GC Biopharma(Green Cross Corporation)
- Founded: October 5, 1967
- Headquarters: Yongin, South Korea
- Key people: Eun Chul Huh (President)
- Services: Manufacturing and sales of biotheapeutics.
- Website: http://gcbiopharma.com/ http://www.globalgreencross.com/eng/index.do

= GC Biopharma =

Pharmaceutical company in Yongin, South Korea

GC Biopharma also known as Green Cross Corporation is a biopharmaceutical company headquartered in Yongin, South Korea.

== Overview ==
GC Biopharma specializes in the development and commercialization of vaccines, protein therapies, and therapeutic antibodies for use in the fields of oncology and infectious disease.
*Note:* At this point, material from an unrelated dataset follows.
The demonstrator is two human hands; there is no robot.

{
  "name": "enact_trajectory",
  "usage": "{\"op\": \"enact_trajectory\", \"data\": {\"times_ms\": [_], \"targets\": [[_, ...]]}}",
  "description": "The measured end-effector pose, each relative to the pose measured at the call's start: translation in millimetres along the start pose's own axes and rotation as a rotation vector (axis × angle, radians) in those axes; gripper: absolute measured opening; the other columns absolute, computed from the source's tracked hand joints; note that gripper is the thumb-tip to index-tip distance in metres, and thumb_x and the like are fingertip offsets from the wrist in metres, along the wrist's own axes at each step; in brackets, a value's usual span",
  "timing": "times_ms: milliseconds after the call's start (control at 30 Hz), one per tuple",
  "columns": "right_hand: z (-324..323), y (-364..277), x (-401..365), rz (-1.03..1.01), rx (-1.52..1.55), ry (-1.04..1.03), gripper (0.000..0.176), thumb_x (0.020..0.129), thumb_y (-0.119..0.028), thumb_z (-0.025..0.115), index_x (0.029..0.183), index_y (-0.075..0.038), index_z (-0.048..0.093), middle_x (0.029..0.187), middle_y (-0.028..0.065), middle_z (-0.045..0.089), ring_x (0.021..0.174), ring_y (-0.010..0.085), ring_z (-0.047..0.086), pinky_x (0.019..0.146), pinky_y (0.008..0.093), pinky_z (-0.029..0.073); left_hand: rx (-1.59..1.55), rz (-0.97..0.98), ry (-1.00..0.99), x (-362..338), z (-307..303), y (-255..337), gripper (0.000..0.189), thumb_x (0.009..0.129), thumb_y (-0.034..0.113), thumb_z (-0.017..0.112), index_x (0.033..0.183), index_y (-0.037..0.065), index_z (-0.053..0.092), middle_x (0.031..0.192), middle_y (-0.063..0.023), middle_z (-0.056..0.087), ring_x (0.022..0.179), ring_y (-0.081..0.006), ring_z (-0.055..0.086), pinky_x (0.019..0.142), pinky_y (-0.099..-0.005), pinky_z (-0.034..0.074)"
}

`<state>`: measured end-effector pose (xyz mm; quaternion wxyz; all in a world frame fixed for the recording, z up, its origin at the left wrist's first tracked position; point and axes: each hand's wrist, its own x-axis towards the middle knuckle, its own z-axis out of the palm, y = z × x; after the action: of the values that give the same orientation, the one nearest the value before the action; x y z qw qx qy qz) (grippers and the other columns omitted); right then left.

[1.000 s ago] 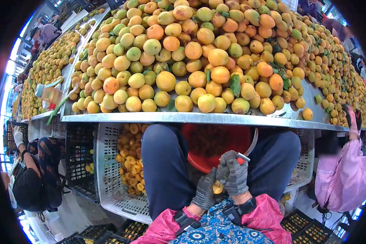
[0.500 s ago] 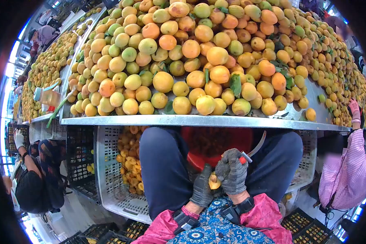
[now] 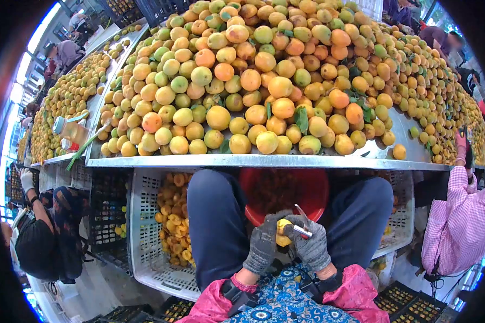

GC Biopharma was established as "Sudo Microorganism Medical Supplies Co." in 1967, and changed the name to "Green Cross" in 1971. The company is engaged in research, development, manufacturing and sales of biotherapeutics, including plasma proteins, recombinant antibodies, and vaccines. Green Cross developed "Hepavax B", the world's third hepatitis B vaccine, in 1983, the world's first vaccine “Hantavax” against epidemic hemorrhagic fever in 1988, the world's second varicella vaccine in 1995, "Greengene", the world's 4th recombinant antihemophilic drug, and the world's second treatment of Hunter syndrome “Hunterase” in 2012.

As part of GC Biopharma's global strategies, there are three operations based in the overseas as of 2016.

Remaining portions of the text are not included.